18 years ago it was the last time i was in an aerodynamic course, so forgive me if i get it totally wrong, and feel free to correct my thoughts.
In nearly all contributions on this thread and on the one in R+N stall and the associated AOA is viewed in relation to the whole airframe. Basically there are two major lifting devices, the wings (upward lift) and the THS (downward lift). The efficiency of those two devices is influenced by airspeed and aoa and some other points like CG, configuration, bank angle, and so on. In straight and level unaccellerated flight the AOA of the THS with itīs downforce balances the weight and the lift of the airframe with the wings. To get the nose up without changing any other parameter there is the need to increase the lift of the THS by increasing the THS AOA thus forcing the tail down and the nose up, and vice versa. This is done by changing the elevators in the short term and by changing the THS trim (autotrim) in the long term.
Letīs just concentrate on the wings and the THS with regard to AF447.
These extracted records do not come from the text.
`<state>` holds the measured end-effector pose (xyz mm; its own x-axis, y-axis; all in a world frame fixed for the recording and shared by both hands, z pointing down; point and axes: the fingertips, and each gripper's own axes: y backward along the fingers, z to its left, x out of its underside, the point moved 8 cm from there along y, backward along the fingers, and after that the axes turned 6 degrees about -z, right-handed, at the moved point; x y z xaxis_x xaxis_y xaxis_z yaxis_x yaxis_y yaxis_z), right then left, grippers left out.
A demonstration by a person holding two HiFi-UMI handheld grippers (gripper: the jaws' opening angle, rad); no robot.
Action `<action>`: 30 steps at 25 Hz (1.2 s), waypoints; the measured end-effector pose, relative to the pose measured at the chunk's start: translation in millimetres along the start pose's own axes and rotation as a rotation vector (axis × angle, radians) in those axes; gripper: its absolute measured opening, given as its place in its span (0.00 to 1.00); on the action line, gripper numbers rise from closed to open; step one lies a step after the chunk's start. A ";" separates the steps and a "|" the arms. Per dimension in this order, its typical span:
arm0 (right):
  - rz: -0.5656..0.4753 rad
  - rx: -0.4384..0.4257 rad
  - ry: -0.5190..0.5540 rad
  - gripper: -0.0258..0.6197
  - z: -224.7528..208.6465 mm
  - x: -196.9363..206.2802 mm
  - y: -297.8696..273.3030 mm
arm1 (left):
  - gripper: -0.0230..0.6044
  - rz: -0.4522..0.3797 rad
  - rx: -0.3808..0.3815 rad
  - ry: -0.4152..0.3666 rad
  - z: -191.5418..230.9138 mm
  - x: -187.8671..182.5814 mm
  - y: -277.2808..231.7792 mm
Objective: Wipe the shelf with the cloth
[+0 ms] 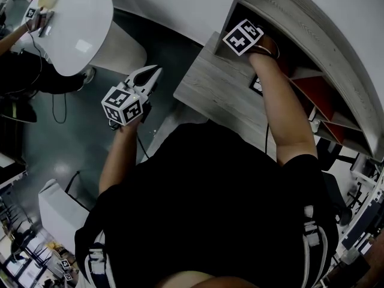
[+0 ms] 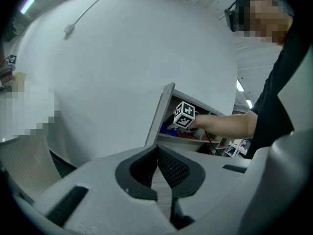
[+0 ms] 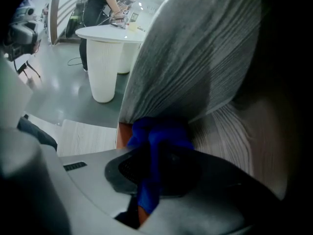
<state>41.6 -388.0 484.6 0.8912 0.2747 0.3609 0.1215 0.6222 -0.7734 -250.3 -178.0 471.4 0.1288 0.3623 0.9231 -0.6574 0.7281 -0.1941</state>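
The right tool point(image 3: 154, 166) is deep inside the shelf point(image 1: 300, 17), at its left-end compartment, with only its marker cube showing from the head view. In the right gripper view its jaws are pinching the blue cloth point(image 3: 159, 136), a bunched wad standing up between them with a tail hanging down through the grip. The cloth sits right up at the lower edge of a grey wood-grain board of the shelf, though whether it actually touches the board is hard to call. A strip of orange-red shows just left of it.

The shelf stands along the back edge of the desk point(image 1: 216, 95), and the person's right forearm stretches across the desk's top to reach it.

Over on the other side, the left tool point(image 2: 157, 152) hangs off the desk's left edge, above the dark floor point(image 1: 78, 137), well apart from the shelf. Its jaws are pressed together with nothing in them. A white round table point(image 1: 78, 23) stands further off.
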 end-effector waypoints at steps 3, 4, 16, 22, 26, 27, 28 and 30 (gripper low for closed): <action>-0.026 -0.004 -0.014 0.10 -0.6 2.4 1.0 | 0.06 0.006 0.009 -0.003 -4.2 -0.2 -3.9; -0.036 -0.002 -0.021 0.10 -0.9 3.2 1.0 | 0.06 0.007 0.011 -0.004 -5.1 -0.6 -4.9; -0.174 0.041 -0.091 0.11 -4.3 28.4 23.6 | 0.06 0.019 0.016 -0.029 -15.3 -5.1 -9.2; -0.249 0.038 -0.134 0.11 7.6 37.2 55.4 | 0.06 0.031 0.040 -0.036 -22.6 -2.4 -15.6; -0.306 0.053 -0.160 0.11 11.1 44.0 85.0 | 0.06 0.027 0.068 -0.049 -31.7 -6.4 -26.0; -0.318 0.058 -0.167 0.11 12.2 45.9 92.8 | 0.06 0.027 0.076 -0.051 -33.9 -6.5 -28.5; -0.329 0.064 -0.174 0.11 13.1 47.9 100.6 | 0.06 0.027 0.084 -0.053 -36.0 -6.3 -31.2; -0.350 0.075 -0.188 0.11 14.5 52.2 115.9 | 0.06 0.029 0.098 -0.057 -40.6 -5.7 -37.1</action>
<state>95.8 -290.9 421.4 0.7054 0.1616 0.6901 0.3650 0.7519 -0.5490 -196.5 -183.4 459.8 0.0687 0.3466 0.9355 -0.7303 0.6563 -0.1895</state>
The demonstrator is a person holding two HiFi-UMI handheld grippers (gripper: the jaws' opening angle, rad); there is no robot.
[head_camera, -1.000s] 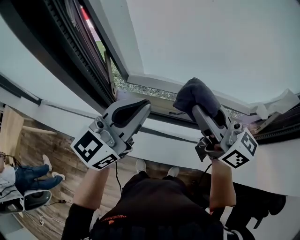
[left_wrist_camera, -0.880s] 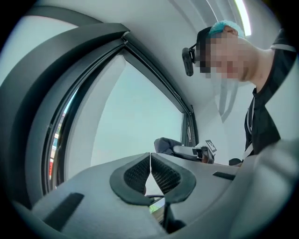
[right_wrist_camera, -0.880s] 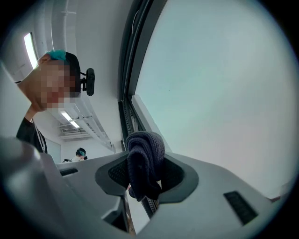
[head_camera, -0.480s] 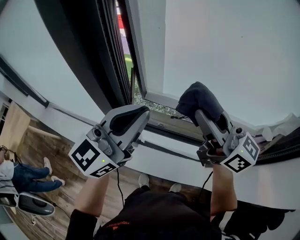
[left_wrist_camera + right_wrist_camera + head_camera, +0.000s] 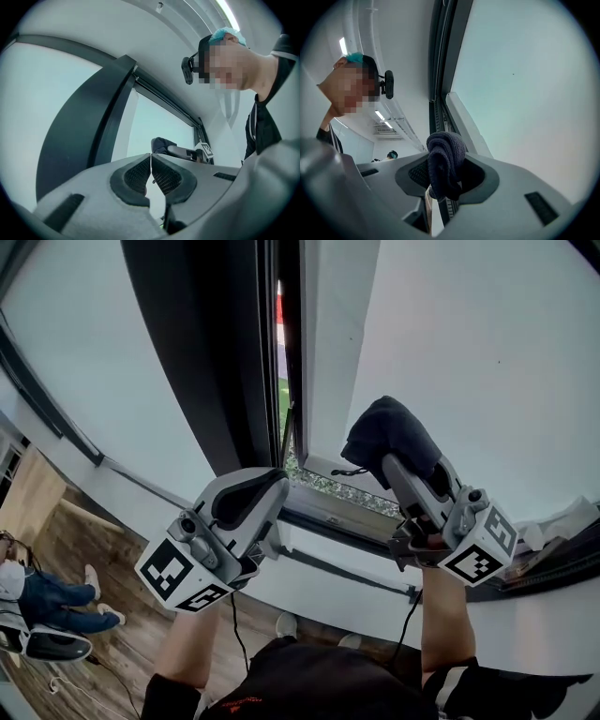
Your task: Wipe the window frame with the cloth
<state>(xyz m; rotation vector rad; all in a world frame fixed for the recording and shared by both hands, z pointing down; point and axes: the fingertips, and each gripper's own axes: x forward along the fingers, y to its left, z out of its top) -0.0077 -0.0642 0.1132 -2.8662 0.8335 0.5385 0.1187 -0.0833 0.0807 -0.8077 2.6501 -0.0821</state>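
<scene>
A dark blue-grey cloth (image 5: 386,435) is bunched at the tip of my right gripper (image 5: 398,457), which is shut on it and held up against the pale window pane, just right of the white upright frame (image 5: 323,343). In the right gripper view the cloth (image 5: 446,164) fills the gap between the jaws, with the dark frame rail (image 5: 440,56) above it. My left gripper (image 5: 272,486) sits lower left, near the bottom frame rail (image 5: 328,512). Its jaws meet with nothing between them (image 5: 151,174). The cloth (image 5: 161,144) shows beyond them.
A dark sliding frame (image 5: 206,352) stands left of the narrow window gap. A white crumpled paper (image 5: 562,512) lies on the sill at right. Below are a wooden floor (image 5: 84,615), a seated person's legs (image 5: 52,601) and a trailing cable (image 5: 234,624).
Both grippers have risen along the window. The right gripper has carried the cloth from the bottom rail up beside the upright frame. The left gripper stayed shut.
</scene>
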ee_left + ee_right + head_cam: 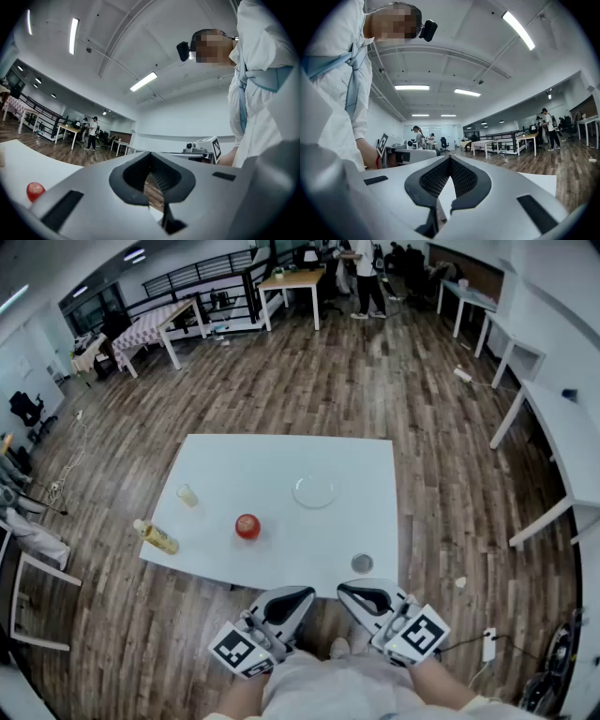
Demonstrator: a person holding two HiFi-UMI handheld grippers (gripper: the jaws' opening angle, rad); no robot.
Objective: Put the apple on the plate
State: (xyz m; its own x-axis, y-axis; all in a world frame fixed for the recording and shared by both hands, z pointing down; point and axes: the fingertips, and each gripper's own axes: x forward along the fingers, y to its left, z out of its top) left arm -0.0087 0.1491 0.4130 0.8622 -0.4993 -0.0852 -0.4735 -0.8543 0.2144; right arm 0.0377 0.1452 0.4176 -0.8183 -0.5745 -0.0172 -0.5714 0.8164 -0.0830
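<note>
A red apple sits on the white table, left of the middle and toward the near edge. It also shows low at the left of the left gripper view, as the apple. The clear glass plate lies empty, farther back and to the apple's right. My left gripper and right gripper are held side by side just off the table's near edge, close to my body. Both have their jaws together with nothing between them, as the left gripper and right gripper show in their own views.
A small glass cup and a lying yellow bottle are at the table's left side. A small round grey object sits near the front right corner. Wooden floor surrounds the table; other tables, railings and people stand far off.
</note>
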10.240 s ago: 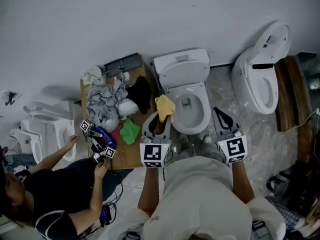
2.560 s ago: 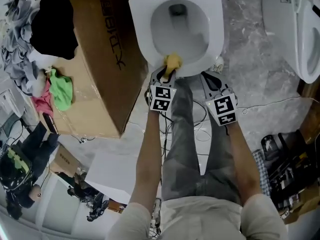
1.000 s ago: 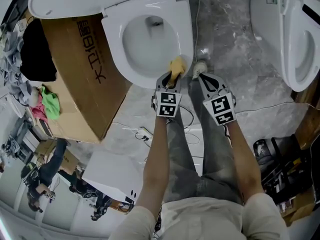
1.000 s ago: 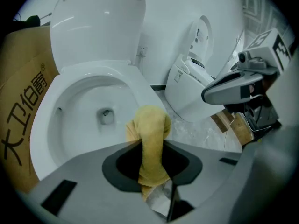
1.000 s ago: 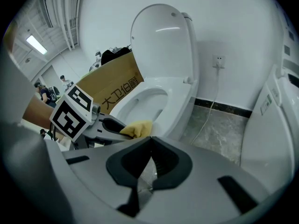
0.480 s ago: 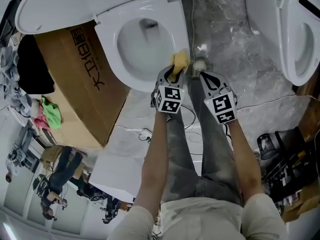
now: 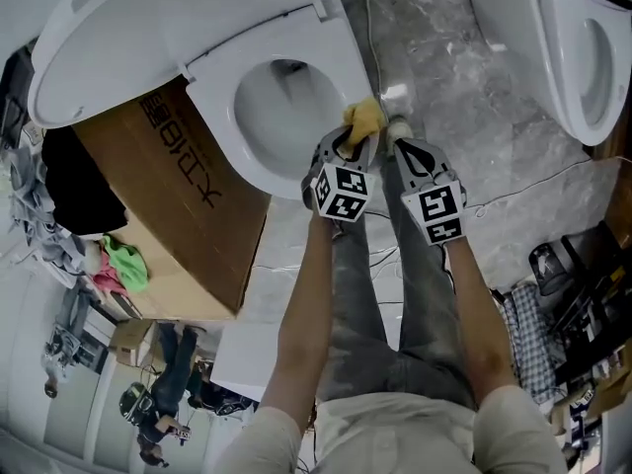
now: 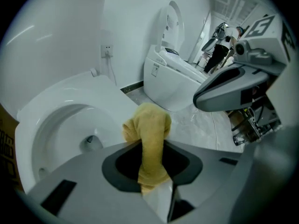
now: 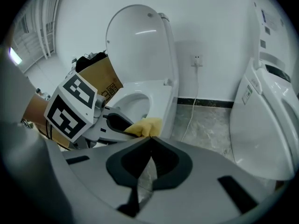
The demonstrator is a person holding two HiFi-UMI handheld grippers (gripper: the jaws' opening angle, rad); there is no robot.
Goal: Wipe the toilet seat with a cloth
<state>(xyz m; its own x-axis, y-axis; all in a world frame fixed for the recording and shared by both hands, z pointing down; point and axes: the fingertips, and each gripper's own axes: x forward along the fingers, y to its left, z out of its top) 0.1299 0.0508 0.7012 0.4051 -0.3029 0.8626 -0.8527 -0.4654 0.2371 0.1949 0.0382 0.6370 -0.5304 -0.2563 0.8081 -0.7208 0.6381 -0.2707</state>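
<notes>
One yellow cloth, bunched and twisted, lies against the front rim of the toilet seat; a second toilet stands nearby. Of the two tools, the left hand-held gripper is clamped on the cloth. The right hand-held gripper, just beside it, has its jaws together on nothing.

We've got the cloth on the seat's near right edge, pinched between the left gripper's jaws. The right gripper is just beside it on the right, over the floor. The lid stands up behind the bowl. A box sits just left of the toilet. A second toilet is well apart, right.
</notes>
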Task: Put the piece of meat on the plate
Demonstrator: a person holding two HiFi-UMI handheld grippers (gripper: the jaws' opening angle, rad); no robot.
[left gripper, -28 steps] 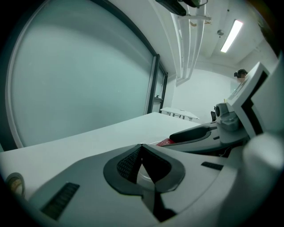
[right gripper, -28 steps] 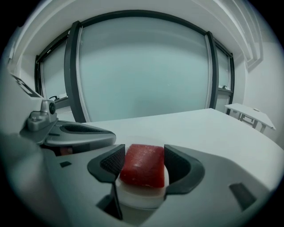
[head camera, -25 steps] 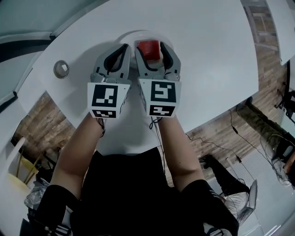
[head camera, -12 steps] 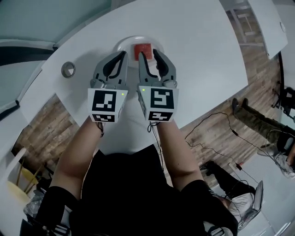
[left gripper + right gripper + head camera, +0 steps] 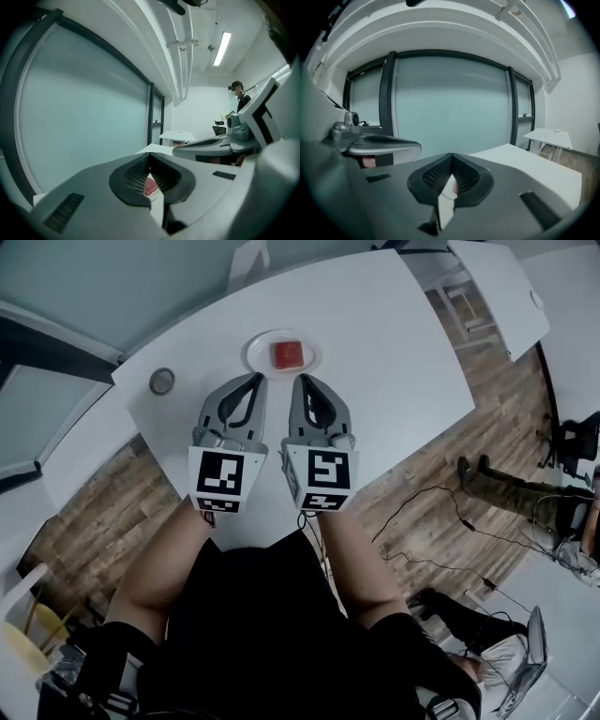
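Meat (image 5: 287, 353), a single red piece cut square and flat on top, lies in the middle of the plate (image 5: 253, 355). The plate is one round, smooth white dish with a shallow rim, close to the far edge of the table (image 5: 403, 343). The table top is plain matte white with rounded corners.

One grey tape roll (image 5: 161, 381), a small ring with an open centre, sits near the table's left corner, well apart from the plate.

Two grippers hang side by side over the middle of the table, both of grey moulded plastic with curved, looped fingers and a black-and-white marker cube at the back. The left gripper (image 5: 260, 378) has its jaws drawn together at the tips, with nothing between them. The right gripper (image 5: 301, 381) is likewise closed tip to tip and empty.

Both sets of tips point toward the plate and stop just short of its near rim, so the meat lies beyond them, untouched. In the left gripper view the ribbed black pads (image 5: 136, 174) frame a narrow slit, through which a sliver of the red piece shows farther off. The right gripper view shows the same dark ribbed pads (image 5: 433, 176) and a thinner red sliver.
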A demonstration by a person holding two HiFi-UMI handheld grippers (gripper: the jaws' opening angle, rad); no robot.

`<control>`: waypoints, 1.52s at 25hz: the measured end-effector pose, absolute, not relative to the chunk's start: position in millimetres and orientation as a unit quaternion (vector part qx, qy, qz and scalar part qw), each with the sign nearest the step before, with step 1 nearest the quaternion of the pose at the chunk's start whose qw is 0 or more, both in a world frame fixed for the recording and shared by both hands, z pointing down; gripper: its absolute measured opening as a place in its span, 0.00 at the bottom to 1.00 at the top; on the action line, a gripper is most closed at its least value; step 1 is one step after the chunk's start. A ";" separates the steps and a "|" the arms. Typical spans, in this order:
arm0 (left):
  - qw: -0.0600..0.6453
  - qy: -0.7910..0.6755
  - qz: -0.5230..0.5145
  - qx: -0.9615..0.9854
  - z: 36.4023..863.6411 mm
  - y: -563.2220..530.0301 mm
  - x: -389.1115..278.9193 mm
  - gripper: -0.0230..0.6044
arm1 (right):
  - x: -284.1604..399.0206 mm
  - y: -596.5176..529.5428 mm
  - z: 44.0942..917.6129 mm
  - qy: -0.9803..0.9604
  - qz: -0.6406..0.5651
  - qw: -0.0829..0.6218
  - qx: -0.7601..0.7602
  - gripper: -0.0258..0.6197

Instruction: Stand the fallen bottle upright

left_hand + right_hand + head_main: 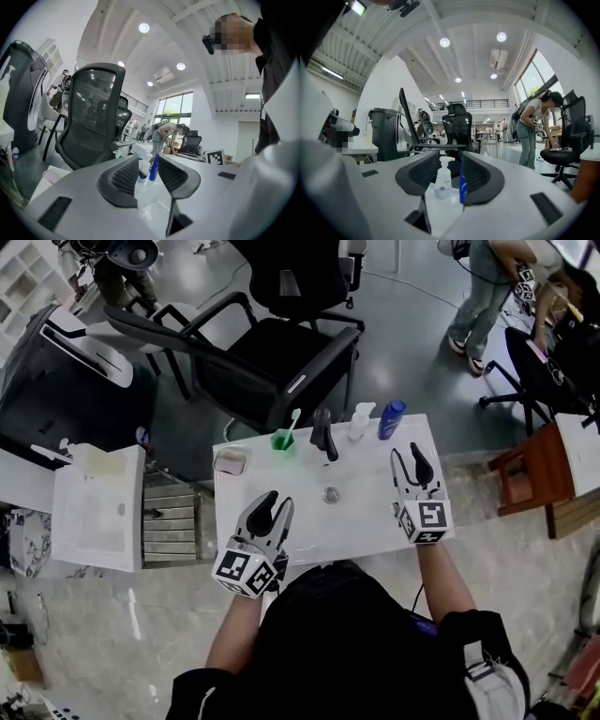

When AP +AThr disengaged with speed of 0.8 mach, and the initial roll correction and NU input of the PF the airframe reached an Pitch of 10° and increasing, and a climb rate up to 7.000 f/min. The PF made a ND input with the SS and reduced the AOA to 4° and the climbrate to 700 f/min.
BEA doesnīt say what kind of pitch it finally reached. The AOA reduction does not necessarily cause an immidiate gross reduction in pitch, the nose might still have been a lot higher above the horizon than desired. The reduction in climb rate might as well not have been the direct result of the decrease of AOA and pitch, but the result of rapidly decaying forward speed thus reducing the initial peek climb speed. In other words, the energy state of the aircraft could already have been that of a stalled one, only the unloading had prevented the stall until right now.
At 2:10:51 the stall warning came on, the AOA was increasing above 6°.
Lets see in what kind of AOA the lifting devices wing and THS had been at that point. For me as a non engineer its easy to get those figures simplified and wrong, so feel free to correct me. The whole frame had 6° AOA, so i put the wings to the same value. The THS has the AOA of the fuselage, the AOA of the THS (3° nose up trim as later stated) plus the full nose down input of the elevators (full deflection 15° down, i take the half of it as AOA change) My sum here -6+3-7= -10 AOA. If the trend of my thinking is not totally wrong, the THS at that low speed might have been close to a negativ tail stall.
At that point PF applies TO/GA power and replaces his ND SS input by a NU SS input. The pitchup moment of the engines plus the pitchup NU SS input (which moves the THS trim from 3° to 13°) settles the airframe in a solid state of stall with an AOA of 16° and an increasing sinkrate up to 10.000 f/min. Applying my above right or wrong formula the AOA of the wing would equal 16°, the AOA of the THS would be -16+13+ the elevator NU input (max 38°, producing an THS AOA change of estimated 15°). That somes up to an THS AOA of 0 to 12 AOA, due to low speed a full aft stick probably produced a possitive Tail stall.
What does full ND SS input produce at that point?
-16 + 13 -7 brings us to - 10 again.
My values might be totally off, but i cant get rid of the feeling that with the low speed there was only one THS position favorable for recovery, but that the THS was stallable in the positive and in the negative THS AOA region. The crew had no means available to find out what that exact point would have been and how long it would have taken to get the nose below the horizon. Again, an old style AOA gauge might have helped to find the point, where the input produced a positive effect in total AOA.
Thats why our problem solving in the f-4 stall recovery was getting the nose down:
F-4 hard memory item for "out of control":
Stick - forward (it was not full forward!!)
Ailerons and rudder - neutral
If aircraft not recovered - maintain full forward stick and deploy drag chute
With the stick forward we tried to reach the ideal position of the stabilator (full forward might have caused the stabilator stall on the opposite side).
If we missed that point the drag of the chute would kick our tail up and force the nose down.
Edited for latest version of BEA statement, sorry i missed it first. Thanks for the heads up to Conf and Bear
By the way, BEA has it still wrong in the german version.